Early on in the development of its nuclear weapons, the United States relied in part on information-sharing with both the United Kingdom and Canada, as codified in the Quebec Agreement of 1943. These three parties agreed not to share nuclear weapons information with other countries without the consent of the others, an early attempt at nonproliferation. After the development of the first nuclear weapons during World War II, though, there was much debate within the political circles and public sphere of the United States about whether or not the country should attempt to maintain a monopoly on nuclear technology, or whether it should undertake a program of information sharing with other nations (especially its former ally and likely competitor, the Soviet Union), or submit control of its weapons to some sort of international organization (such as the United Nations) who would use them to attempt to maintain world peace. Though fear of a nuclear arms race spurred many politicians and scientists to advocate some degree of international control or sharing of nuclear weapons and information, many politicians and members of the military believed that it was better in the short term to maintain high standards of nuclear secrecy and to forestall a Soviet bomb as long as possible (and they did not believe the USSR would actually submit to international controls in good faith).
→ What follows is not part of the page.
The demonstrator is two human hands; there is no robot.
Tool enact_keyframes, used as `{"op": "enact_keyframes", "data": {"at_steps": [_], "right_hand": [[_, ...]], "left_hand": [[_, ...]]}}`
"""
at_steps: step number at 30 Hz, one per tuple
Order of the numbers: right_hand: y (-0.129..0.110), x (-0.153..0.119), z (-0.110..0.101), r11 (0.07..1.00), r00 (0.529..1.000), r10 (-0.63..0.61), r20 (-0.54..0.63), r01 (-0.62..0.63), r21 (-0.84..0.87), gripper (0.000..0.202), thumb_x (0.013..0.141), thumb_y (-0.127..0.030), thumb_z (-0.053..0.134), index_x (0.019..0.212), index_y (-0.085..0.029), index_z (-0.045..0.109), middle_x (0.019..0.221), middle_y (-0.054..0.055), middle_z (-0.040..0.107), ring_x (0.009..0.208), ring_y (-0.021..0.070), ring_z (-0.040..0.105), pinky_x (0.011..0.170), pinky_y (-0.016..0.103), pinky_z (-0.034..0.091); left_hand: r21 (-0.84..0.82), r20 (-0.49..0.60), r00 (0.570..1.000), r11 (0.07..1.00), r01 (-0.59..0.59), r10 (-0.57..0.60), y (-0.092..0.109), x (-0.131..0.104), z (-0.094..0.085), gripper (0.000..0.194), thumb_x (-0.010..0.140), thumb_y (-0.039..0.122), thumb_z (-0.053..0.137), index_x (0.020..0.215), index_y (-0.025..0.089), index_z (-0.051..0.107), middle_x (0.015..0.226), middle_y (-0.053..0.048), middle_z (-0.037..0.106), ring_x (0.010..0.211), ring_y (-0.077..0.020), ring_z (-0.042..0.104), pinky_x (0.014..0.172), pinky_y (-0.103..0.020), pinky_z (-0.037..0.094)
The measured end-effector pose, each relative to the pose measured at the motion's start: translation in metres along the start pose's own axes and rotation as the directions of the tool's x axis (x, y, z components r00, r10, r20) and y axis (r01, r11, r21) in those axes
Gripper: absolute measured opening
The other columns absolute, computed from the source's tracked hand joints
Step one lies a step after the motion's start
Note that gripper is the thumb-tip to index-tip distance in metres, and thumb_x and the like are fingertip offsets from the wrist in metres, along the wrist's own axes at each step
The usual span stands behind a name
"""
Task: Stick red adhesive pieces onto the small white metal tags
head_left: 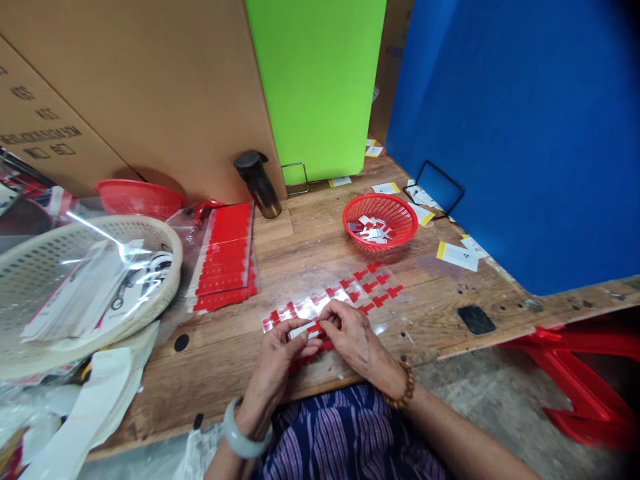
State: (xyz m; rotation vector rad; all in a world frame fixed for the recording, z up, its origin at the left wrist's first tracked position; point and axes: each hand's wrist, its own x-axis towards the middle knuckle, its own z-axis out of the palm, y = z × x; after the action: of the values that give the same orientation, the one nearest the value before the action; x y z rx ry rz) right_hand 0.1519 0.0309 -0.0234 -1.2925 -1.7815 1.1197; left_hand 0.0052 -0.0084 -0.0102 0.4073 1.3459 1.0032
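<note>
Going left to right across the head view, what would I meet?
Cream basket → red sheets → left hand pinching a white piece → red mesh basket → black patch on the table → red plastic frame beyond the table's edge.

Clear sheet [347, 292]: transparent, rows of red shapes, centre of the frame
Small piece [302, 329]: white, lower centre
Basket pieces [374, 231]: white and red, right of centre
Round basket [404, 215]: red mesh
Red stack [225, 250]: bright red, dotted rows, left of centre
Large basket [174, 267]: cream, perforated pattern, left edge
Tumbler [260, 187]: black above, bronze towards the base
Carton [150, 87]: brown, dark lettering, upper left
Tall panel [317, 87]: solid lime green, top centre
Wide panel [525, 133]: solid blue, upper right
Loose card [457, 255]: white, yellow strip
Tabletop [215, 367]: brown wood grain, black spots
Bangle [239, 430]: pale, milky grey-green
Beads [410, 385]: brown
Garment [340, 433]: navy, pale purple stripes, bottom centre
</note>
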Motion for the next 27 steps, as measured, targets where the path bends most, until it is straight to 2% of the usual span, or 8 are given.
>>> {"op": "enact_keyframes", "data": {"at_steps": [6,11,17,20,22,24,26,27], "right_hand": [[0.002,0.0,0.001,1.0,1.0,0.008,0.007,-0.008,0.012,0.011,0.076,-0.009,0.052,0.071,-0.019,0.055,0.068,-0.002,0.058,0.063,0.0124,0.053,0.059,0.023,0.04],[0.006,0.005,-0.003,0.986,0.992,0.1,0.077,-0.11,0.124,0.01,0.072,-0.009,0.054,0.068,-0.018,0.057,0.063,-0.003,0.058,0.059,0.0113,0.053,0.058,0.022,0.042],[0.008,0.006,-0.001,0.987,0.991,0.093,0.094,-0.104,0.119,0.009,0.073,-0.01,0.056,0.067,-0.018,0.057,0.063,-0.003,0.058,0.06,0.0114,0.054,0.059,0.023,0.042],[0.01,0.005,-0.002,0.995,0.996,0.08,0.045,-0.083,0.058,0.008,0.073,-0.011,0.057,0.077,-0.018,0.057,0.065,-0.003,0.058,0.061,0.0126,0.055,0.061,0.024,0.042],[0.013,0.007,-0.006,0.994,0.995,0.098,-0.016,-0.098,0.044,0.021,0.071,-0.013,0.061,0.09,-0.018,0.055,0.066,-0.003,0.057,0.062,0.0135,0.055,0.061,0.025,0.042],[0.014,0.009,-0.012,0.988,0.99,0.133,-0.038,-0.129,0.083,0.024,0.074,-0.016,0.06,0.097,-0.019,0.053,0.065,-0.005,0.056,0.058,0.013,0.055,0.057,0.024,0.042],[0.014,0.009,-0.019,0.979,0.99,0.139,0.027,-0.141,0.145,0.008,0.082,-0.021,0.052,0.089,-0.019,0.055,0.062,-0.005,0.055,0.052,0.0116,0.055,0.051,0.022,0.04],[0.013,0.008,-0.021,0.976,0.989,0.128,0.076,-0.139,0.168,0.01,0.086,-0.023,0.047,0.083,-0.019,0.056,0.059,-0.005,0.054,0.05,0.011,0.054,0.05,0.022,0.04]], "left_hand": [[-0.003,-0.024,1.0,1.0,-0.01,0.01,-0.002,-0.004,0.002,0.039,0.066,0.016,0.077,0.099,0.01,0.058,0.063,-0.007,0.072,0.059,-0.0165,0.07,0.06,-0.02,0.055],[0.009,-0.022,0.999,0.999,-0.041,0.041,-0.003,-0.007,0.004,0.043,0.062,0.022,0.079,0.098,0.01,0.059,0.064,-0.007,0.072,0.06,-0.0181,0.071,0.059,-0.021,0.055],[0.01,-0.023,0.999,1.0,-0.029,0.029,-0.007,-0.003,0.001,0.035,0.068,0.015,0.074,0.098,0.01,0.059,0.066,-0.008,0.073,0.062,-0.0188,0.071,0.06,-0.021,0.056],[0.003,-0.031,0.999,1.0,-0.014,0.014,-0.007,-0.001,0.0,0.031,0.071,0.009,0.07,0.099,0.009,0.057,0.067,-0.01,0.073,0.061,-0.0176,0.071,0.06,-0.02,0.056],[-0.003,-0.052,0.999,1.0,0.003,-0.003,-0.006,-0.001,0.001,0.028,0.073,0.005,0.067,0.099,0.008,0.057,0.066,-0.011,0.073,0.059,-0.0163,0.07,0.059,-0.019,0.056],[-0.016,-0.066,0.998,1.0,0.021,-0.022,-0.003,-0.003,0.003,0.027,0.073,0.002,0.065,0.098,0.008,0.056,0.066,-0.011,0.073,0.057,-0.0156,0.07,0.059,-0.019,0.056],[-0.028,-0.06,0.998,0.999,0.03,-0.032,-0.001,-0.005,0.004,0.026,0.073,0.001,0.064,0.097,0.008,0.057,0.068,-0.011,0.073,0.058,-0.0156,0.07,0.059,-0.019,0.056],[-0.031,-0.05,0.998,0.999,0.032,-0.033,-0.001,-0.006,0.005,0.026,0.073,0.001,0.063,0.097,0.008,0.057,0.068,-0.011,0.073,0.058,-0.0155,0.07,0.059,-0.019,0.056]]}}
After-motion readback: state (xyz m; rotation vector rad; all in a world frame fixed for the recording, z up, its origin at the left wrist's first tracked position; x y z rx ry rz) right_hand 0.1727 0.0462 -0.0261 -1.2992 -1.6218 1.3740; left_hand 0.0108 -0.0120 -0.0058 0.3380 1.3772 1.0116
Since this path was chosen, the United States was, in its early days, essentially an advocate for the prevention of nuclear proliferation, though primarily for the reason of self-preservation. A few years after the USSR detonated its first weapon in 1949, though, the U.S. under President Dwight D. Eisenhower sought to encourage a program of sharing nuclear information related to civilian nuclear power and nuclear physics in general. The Atoms for Peace program, begun in 1953, was also in part political: the U.S. was better poised to commit various scarce resources, such as enriched uranium, towards this peaceful effort, and to request a similar contribution from the Soviet Union, who had far fewer resources along these lines; thus the program had a strategic justification as well, as was later revealed by internal memos. This overall goal of promoting civilian use of nuclear energy in other countries, while also preventing weapons dissemination, has been labeled by many critics as contradictory and having led to lax standards for a number of decades which allowed a number of other nations, such as China and India, to profit from dual-use technology (purchased from nations other than the U.S.).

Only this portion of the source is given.